There were two sets of awards ceremonies held at the RIBA this week, coincidentally on the subject of housing. Both gave cause for optimism (for a change), and both marked a potential for initiatives embracing much more than the basic provision of architectural services. The first concerned the Europan 5 competition, at least the UK part of it. This competition has consistently promoted the work of architects under 40 interested in housing. If the ideal aim of building the winning schemes has been only patchily achieved, there is now a definite momentum about the event. Certainly Europan 6 should be supported, taking on board some of the suggestions from this year's UK chairman, Ian Ritchie, about how to stimulate greater interest, probably by simpler briefs and less long-winded programmes.

Particular encouragement for the future came from David Shelton, development director of English Partnerships, a co-sponsor of Europan 5. Speaking about the brakes which slow down or even stop schemes from being built, he noted that they often include promoters interested only in cost-cutting, and surveyors who claim that purchasers want only traditional dwellings. As a promoter and surveyor himself, he nevertheless applauded the fresh design thinking on display - and suggested that it was essential that all concerned in the housing market took it on board to achieve the targets we now believe are necessary.
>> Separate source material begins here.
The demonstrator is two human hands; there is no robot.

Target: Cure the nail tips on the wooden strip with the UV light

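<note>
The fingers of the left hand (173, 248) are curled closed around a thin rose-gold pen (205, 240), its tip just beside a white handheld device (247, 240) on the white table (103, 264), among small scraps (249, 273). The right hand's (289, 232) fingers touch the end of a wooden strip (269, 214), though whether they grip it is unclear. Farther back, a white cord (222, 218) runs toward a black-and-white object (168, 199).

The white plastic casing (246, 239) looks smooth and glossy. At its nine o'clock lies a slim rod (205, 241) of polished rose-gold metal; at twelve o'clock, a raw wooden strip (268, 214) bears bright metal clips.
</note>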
The second set of awards were for zero CO2 housing, following a competition sponsored by the BRE to mark new guidance on sustainability, partly as a result of the work of Robert and Brenda Vale. The good news about this competition was the extent to which 'sustainable design' is moving away from a specialist ghetto to become part of mainstream thinking - again important for the future development of our (regenerated) cities. We can only hope that the philosophy underlying this competition, and the urban values inherent in Europan, will result in a new-found role for able designers as we continue to build for the next century. Let's not miss the boat.